# Work required:
Repeat exactly, and only, the lines below starting at the line that contains "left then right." and ending at the line that contains "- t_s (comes", inclusive of both.

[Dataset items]
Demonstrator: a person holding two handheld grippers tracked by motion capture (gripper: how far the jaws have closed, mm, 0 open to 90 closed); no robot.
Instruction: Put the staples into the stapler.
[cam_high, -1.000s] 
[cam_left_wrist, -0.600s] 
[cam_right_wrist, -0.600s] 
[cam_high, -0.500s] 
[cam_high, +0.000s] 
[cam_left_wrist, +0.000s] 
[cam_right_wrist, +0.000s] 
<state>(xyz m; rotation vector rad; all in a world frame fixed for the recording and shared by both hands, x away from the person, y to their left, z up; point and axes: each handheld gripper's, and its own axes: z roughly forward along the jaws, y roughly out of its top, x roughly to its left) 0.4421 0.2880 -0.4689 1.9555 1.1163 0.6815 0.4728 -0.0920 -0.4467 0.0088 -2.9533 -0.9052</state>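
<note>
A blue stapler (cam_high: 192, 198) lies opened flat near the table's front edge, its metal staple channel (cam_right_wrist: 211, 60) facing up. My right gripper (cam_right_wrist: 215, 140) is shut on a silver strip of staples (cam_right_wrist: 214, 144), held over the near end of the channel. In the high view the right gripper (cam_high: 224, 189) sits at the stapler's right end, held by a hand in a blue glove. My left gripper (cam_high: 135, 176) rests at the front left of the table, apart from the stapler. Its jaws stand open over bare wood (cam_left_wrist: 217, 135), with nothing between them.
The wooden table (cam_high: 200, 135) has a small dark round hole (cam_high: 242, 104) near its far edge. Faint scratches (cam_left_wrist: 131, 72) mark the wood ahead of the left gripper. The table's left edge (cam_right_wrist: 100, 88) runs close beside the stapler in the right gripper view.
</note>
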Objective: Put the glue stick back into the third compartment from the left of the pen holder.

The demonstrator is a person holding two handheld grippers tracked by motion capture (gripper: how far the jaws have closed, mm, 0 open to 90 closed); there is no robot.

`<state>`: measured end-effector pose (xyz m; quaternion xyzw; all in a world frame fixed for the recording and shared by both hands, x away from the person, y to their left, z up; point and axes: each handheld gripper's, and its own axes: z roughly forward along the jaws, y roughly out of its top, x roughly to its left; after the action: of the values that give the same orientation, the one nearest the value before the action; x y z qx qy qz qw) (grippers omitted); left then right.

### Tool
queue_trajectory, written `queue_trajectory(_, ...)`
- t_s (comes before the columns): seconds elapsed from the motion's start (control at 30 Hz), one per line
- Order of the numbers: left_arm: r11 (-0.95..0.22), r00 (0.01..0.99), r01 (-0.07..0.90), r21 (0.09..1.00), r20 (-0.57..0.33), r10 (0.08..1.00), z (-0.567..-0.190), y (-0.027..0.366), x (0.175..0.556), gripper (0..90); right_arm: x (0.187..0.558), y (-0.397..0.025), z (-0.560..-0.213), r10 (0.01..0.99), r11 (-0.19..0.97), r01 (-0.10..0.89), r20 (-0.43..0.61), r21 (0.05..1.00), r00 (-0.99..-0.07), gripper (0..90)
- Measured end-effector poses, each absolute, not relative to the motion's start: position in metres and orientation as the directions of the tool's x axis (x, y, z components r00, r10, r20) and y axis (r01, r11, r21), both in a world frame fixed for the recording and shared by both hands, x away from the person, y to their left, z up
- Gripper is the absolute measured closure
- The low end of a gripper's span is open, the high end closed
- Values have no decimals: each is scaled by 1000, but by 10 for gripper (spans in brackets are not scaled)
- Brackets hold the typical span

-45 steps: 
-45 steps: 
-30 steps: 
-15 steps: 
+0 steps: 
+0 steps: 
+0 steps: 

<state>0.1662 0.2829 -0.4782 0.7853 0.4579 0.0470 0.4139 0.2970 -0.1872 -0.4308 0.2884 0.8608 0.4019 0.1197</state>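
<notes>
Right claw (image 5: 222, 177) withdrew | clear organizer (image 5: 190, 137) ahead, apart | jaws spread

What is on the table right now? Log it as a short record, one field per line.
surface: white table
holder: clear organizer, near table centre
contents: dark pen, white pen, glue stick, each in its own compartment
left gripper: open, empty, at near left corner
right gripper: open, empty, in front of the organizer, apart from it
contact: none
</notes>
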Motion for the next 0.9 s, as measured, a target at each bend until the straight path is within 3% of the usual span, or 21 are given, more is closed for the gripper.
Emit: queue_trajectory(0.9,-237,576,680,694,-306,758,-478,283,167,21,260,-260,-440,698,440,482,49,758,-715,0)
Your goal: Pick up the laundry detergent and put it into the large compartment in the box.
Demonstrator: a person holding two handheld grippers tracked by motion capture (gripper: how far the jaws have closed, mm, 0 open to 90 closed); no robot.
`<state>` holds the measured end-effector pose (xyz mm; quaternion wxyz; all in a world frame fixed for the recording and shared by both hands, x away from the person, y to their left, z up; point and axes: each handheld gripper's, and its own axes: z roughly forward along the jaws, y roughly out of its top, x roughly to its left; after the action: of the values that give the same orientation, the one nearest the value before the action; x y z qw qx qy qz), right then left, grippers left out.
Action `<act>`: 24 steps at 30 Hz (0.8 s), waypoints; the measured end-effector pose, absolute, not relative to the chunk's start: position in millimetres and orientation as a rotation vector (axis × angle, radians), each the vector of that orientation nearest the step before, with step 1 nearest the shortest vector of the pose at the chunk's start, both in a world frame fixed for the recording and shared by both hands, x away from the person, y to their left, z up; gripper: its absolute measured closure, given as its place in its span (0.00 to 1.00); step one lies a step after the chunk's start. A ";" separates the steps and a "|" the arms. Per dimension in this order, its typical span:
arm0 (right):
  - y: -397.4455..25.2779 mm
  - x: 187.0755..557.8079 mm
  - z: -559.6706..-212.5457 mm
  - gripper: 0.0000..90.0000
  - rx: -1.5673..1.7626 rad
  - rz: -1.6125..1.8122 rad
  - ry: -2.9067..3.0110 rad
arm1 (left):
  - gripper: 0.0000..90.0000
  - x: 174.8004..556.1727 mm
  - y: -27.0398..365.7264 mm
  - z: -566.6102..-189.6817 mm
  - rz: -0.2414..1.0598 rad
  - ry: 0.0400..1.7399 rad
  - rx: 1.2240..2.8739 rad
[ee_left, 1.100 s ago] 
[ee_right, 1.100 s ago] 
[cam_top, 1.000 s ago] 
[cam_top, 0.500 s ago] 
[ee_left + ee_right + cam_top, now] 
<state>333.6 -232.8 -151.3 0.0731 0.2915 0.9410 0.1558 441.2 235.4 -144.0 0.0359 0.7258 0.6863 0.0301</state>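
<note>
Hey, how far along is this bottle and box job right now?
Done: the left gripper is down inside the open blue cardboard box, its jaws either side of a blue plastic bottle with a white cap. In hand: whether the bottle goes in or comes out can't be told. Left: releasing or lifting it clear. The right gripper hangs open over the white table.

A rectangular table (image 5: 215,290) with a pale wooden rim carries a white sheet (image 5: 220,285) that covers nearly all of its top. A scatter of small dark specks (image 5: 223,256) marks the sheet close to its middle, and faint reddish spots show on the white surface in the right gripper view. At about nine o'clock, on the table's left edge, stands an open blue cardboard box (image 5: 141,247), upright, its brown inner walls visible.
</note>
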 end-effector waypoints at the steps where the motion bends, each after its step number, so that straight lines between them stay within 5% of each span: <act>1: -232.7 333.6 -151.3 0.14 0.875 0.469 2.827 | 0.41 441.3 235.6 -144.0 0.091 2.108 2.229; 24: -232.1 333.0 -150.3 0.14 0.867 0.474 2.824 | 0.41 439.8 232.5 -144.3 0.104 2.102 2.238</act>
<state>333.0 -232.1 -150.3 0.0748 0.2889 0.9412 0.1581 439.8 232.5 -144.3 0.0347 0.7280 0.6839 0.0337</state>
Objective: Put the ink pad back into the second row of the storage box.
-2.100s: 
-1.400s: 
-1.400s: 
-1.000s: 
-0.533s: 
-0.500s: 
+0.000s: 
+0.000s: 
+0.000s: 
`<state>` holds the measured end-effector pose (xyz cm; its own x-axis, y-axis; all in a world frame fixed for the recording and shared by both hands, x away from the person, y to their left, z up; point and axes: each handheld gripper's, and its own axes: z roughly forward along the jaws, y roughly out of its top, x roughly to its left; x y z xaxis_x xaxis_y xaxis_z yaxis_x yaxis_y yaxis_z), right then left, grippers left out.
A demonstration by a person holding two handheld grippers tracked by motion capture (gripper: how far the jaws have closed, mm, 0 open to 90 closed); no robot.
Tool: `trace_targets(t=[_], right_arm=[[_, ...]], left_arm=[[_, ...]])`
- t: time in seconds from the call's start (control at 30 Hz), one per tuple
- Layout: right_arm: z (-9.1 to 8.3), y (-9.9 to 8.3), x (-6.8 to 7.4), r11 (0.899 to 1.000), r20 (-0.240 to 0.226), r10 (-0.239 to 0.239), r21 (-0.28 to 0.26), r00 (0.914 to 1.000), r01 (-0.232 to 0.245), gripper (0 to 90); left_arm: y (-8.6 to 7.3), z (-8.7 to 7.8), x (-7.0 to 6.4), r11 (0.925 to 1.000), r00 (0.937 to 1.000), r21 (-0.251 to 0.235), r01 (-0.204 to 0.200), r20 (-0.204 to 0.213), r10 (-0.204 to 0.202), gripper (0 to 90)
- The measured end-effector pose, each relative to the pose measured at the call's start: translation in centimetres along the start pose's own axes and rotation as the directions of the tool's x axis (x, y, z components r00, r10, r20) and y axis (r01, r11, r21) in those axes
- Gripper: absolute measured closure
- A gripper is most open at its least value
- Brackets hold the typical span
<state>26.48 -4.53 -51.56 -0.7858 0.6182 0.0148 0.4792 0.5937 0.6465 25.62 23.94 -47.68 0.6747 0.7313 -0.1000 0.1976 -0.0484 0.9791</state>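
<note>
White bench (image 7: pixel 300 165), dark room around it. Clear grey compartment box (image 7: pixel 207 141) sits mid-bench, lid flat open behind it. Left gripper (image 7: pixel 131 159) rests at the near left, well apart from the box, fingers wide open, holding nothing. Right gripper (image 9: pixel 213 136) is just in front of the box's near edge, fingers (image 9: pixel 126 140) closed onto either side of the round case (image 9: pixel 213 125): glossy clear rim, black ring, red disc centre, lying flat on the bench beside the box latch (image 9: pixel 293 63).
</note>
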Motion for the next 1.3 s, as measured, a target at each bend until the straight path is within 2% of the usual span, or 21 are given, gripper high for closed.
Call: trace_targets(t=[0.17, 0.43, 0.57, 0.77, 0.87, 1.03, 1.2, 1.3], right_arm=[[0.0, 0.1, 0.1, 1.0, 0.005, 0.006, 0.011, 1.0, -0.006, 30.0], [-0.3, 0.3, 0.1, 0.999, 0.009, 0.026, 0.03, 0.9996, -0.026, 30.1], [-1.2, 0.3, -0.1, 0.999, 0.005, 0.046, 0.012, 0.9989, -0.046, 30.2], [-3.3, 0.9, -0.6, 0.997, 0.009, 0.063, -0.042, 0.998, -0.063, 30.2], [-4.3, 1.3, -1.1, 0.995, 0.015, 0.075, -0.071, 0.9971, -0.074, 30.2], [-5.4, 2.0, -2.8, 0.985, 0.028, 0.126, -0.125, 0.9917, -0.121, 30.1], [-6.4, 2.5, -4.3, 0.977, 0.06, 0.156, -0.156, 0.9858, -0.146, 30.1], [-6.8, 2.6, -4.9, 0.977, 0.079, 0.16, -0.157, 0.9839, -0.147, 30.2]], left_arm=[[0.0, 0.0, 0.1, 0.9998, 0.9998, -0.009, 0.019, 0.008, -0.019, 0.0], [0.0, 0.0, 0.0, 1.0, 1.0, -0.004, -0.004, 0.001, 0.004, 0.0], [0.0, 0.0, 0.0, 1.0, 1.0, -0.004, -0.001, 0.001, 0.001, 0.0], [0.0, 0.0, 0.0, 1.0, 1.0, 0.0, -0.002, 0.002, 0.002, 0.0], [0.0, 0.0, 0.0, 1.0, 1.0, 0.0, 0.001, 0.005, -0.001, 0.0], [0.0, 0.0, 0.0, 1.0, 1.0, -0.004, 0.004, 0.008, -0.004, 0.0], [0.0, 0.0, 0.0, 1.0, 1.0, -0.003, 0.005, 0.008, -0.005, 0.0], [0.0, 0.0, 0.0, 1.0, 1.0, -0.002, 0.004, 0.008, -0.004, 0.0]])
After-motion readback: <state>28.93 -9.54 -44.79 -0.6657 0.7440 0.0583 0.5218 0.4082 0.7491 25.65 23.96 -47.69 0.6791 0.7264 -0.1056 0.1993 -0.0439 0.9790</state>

# Response to this exercise:
`<state>`: measured end-effector pose (xyz m; quaternion xyzw; all in a world frame fixed for the recording and shared by both hands, x away from the person, y to their left, z up; point and axes: each handheld gripper's, and its own axes: z roughly forward along the jaws, y roughly out of its top, x roughly to its left; after the action: of the values that give the same orientation, the one nearest the value before the action; x y z qx qy qz qw) (grippers omitted); left then right.

### Tool
queue_trajectory, written `queue_trajectory(_, ...)`
- t_s (comes before the columns): seconds elapsed from the motion's start (control at 30 Hz), one per line

The exercise has been carried out completely.